Şimdi, Antik yasam bilgeliğini merkeze alan Stoacılar, Sokrates gibi felsefeden erdem öğretisini anlamışlardır ve erdemler üzerinden felsefeylemişlerdir. Öyleyse soralım nedir bu erdemler? Birincisi , doğaya uygun yaşamak. İkincisi, günümüz toplumunun çok ihtiyacı olan aklın doğru kullanımına dayalı bilgelik ve üçüncüsü, Greklerin Pathos adını verdikleri gündelik yaşamda bizi aşağıya çeken duygu durumlarımızla araya mesafe koymak veya bunları nötralize etmektir diyebiliriz.
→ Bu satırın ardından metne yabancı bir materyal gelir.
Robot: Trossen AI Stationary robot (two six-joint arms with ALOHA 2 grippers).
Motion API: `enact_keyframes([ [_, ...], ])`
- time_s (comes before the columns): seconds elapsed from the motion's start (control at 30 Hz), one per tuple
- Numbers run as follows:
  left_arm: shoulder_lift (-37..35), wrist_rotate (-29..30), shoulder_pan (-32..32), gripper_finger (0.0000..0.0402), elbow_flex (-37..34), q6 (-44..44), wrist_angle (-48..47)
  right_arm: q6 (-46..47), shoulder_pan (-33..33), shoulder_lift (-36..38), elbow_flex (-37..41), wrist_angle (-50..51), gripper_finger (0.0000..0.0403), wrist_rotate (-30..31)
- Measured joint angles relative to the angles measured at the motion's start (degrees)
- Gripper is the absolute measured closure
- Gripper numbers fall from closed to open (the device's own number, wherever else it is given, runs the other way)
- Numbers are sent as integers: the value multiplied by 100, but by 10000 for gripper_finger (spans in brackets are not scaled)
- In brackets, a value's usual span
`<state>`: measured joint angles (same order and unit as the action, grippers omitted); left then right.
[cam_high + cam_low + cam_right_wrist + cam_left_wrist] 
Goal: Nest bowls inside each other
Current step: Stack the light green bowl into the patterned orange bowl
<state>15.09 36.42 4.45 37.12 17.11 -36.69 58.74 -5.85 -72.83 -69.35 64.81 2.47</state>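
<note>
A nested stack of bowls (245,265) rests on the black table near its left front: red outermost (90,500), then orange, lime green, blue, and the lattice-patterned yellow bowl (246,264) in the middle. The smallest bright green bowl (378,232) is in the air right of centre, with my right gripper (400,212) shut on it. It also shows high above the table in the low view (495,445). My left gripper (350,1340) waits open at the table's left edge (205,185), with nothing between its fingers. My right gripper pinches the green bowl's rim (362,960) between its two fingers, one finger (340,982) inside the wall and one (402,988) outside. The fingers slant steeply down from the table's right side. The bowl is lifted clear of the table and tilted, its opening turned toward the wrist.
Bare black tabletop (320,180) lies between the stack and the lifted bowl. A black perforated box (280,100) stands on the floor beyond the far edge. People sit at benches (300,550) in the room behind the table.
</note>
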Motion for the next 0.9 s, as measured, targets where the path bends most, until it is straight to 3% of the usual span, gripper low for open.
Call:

Şimdi değerbilir felsefe dostları, Stoacılar doğadan bizim anladığımız anlamda bir natüralizmi anlamamışlardır. Bu konuda Aristotales’in Fizik adlı eserinde vermiş olduğu meşe palamudu örneğinin izinden ilerlemişlerdir. Aristotales’e göre, bir meşe palamudu için doğal olan şey , meşe ağacı olmaktır. Bu örneği günümüze uyarlarsak, bir kaysı çekirdeği için de doğal olan şey kaysı ağacı olmaktır. Bu noktada doğasını aklı oluşturan insan için doğal olan nedir? diye sormalıyız değıl mi? Stoacılara göre, insan için doğal olan, aklının en yüksek fonksiyon ve işlevlerine ulaşmaktır. Stoacıların bu tanımına göre, doğasını gerçekleştirmiş insan, aklının en yüksek işlev ve fonksiyonu olan erdem öğretisini gerçekleştirmiş ve buna uygun yaşam pratikleri kazanmış bir insandır. Yani, iradesini hem kendi adına hem de kamusal yarar adına iyi, güzel ve doğruya bağlamış olan kişidir. Stoacılara göre, iradenin iyi-güzel-doğru olana yönlendirilebilmesi için de aklın doğru kullanımına yani ikinci erdeme ihtiyacımız var. Bilmiyorum değerli felsefe dostları bana katılır mısınız? Sanki Stoacılar, binlerce yıl öncesinden aklın yanlış kullanımının bireysel ve toplumsal bağlamda bir çok düşünce hastalığına yol açtığını görmüşler gibi. Bu nedenle Stoacılar için aklın doğru kullanımı erdemi merkezi bir öneme sahiptir. Tabi ki aklı doğru kullanabilmek için de bireysel yarar ve çıkarlarımızın güdümünde olan ve üçüncü erdemi oluşturan duygularımızla aramıza mesafe koymalıyız. Neden diye sorucak olursaniz, bunun nedeni açık. Çünkü bireysel arzu ve istekler kamusal iyiliğin degil ; bencilliğin hizmetindedir. Stoacılar insanı varolan her şeyde olan fakat antropomorf ve aşkınsal olmayan Logos (evrensel akıl/ yasa) ile etkin bir ilişki içinde düşünmüşlerdir. Bu nokta da Stoacı akıl neyi hedefliyor diye sormalıyız değıl mi?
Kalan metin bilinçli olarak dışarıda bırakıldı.